对啊,云宁山那么,怎么会那么巧,玉楼城就出现在那里。他也还是开了外挂,在系统指引下才找到元望思。
凌七向系统说出了自己的分析。
“宿主是怀疑,玉楼城是那件事情的幕后之人。可是宿主不是也听那两个人说,那个幕后之人并不知道,元望思被关的地方在哪里吗?”
“或许玉楼城已经提前见到那两个人了。”
“那玉楼城的动机是什么呢?他做这件事情,总要获得什么好处吧!”
凌七还真想不出玉楼城这么干的动机是什么。
莫非,他们俩真的是夫夫之间的心灵感应。
要是他再晚来一步,救走元望思的那个人就是玉楼城了。
“是啊,云宁山那么大。可是我却偏偏碰到了你和晋王殿下。”
凌七总感觉玉楼城话里有话。
“不过,话说回来。我对殿下还真是刮目相看。”
凌七听到玉楼城喊他殿下,起初还以为他喊的元望思,后来才明白,他叫的是自己。
“殿下是怎么知道这家主人姓姜?又怎与山上那座孤坟联系在一起的?”
凌七道:“石碑上有字,我刚才扫了一眼。那老汉开门的时候,堂屋的门没关严实,露出的牌位恰好被我看到。就随嘴诈他一下。”
“殿下还真是观察得细致入微。”
半晌,玉楼城才缓缓开口。
“说起来,在南朝时,我还曾与殿下有过数面之缘,不知道殿下还记不记得?”
他要是记得那就是有鬼了。
萧兰溪被认回去没有两年,就被当成质子送到礼国。凌七默默算了一下时间,那个时候玉老太傅应该还在朝,所以玉楼城应该是在南朝的皇宫见过自己。
“是……是吗?时间太长,我记得不太清了。”
这一夜,元望思从恶梦中惊醒尖叫数次,察觉到身边有人,手握住那人的手,他才意识到自己已经离开那个幽深黑暗的枯井。

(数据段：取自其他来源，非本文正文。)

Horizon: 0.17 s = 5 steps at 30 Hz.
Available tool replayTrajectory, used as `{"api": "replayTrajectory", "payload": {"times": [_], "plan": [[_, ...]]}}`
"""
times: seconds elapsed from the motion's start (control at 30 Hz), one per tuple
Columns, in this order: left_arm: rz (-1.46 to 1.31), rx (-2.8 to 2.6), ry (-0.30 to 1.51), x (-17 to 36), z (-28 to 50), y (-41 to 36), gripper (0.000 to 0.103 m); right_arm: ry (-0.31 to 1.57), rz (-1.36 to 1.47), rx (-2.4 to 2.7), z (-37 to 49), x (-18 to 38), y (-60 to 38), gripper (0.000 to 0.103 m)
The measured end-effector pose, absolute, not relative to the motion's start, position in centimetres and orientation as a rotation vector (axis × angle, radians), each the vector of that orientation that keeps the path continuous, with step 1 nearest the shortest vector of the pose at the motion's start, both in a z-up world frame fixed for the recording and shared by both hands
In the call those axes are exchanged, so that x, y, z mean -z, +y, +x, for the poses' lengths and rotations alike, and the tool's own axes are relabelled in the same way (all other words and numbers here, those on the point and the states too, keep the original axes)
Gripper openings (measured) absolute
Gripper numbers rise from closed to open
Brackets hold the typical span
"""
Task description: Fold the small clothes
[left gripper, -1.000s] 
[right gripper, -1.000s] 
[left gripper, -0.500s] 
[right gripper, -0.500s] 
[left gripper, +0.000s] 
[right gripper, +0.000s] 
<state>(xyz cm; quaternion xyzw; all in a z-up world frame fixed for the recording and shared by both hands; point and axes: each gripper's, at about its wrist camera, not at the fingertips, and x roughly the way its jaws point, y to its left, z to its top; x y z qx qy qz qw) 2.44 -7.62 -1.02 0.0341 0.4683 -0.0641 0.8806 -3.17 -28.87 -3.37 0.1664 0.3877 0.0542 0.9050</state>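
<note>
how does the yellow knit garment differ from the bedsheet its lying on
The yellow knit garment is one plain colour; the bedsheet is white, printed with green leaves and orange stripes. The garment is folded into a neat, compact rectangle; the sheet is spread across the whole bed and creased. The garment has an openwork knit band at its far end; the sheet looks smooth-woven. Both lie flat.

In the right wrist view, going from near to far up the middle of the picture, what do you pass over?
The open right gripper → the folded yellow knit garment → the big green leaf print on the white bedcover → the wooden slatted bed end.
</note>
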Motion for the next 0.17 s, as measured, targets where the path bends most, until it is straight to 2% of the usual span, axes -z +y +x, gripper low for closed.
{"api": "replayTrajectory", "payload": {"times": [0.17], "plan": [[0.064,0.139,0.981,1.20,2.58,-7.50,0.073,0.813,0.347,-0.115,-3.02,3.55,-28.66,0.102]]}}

母亲要毒死自己的事情,估计给元望思留下了不小的心理创伤。
第二日,凌七是被一阵急促的敲门声惊醒的。
“侯爷,还没醒吗?再晚就要误了时辰了。”
凌七这才发现,床上只有他一个人。昨天晚上,元望思一连抓了他好几次手,他也不知道自己是在什么时辰睡去的。
元望思和玉楼城不知道什么时候起来了,在他的脚边,还放着一套新衣。
“这就来了。”
凌七麻溜地穿上新衣,推开门。院子外面站着一行官兵。是京兆府的人。
晋王府府里的官家也来了,正往姜家老汉手里塞银子。
玉楼城和元望思二人都换上了新衣裳,头发梳得一丝不苟。
哪里还能看到二人两日前落魄样子。
元望思正在和一名村妇讲话。元望思不知说了什么,那村妇听得连连摇头摆手。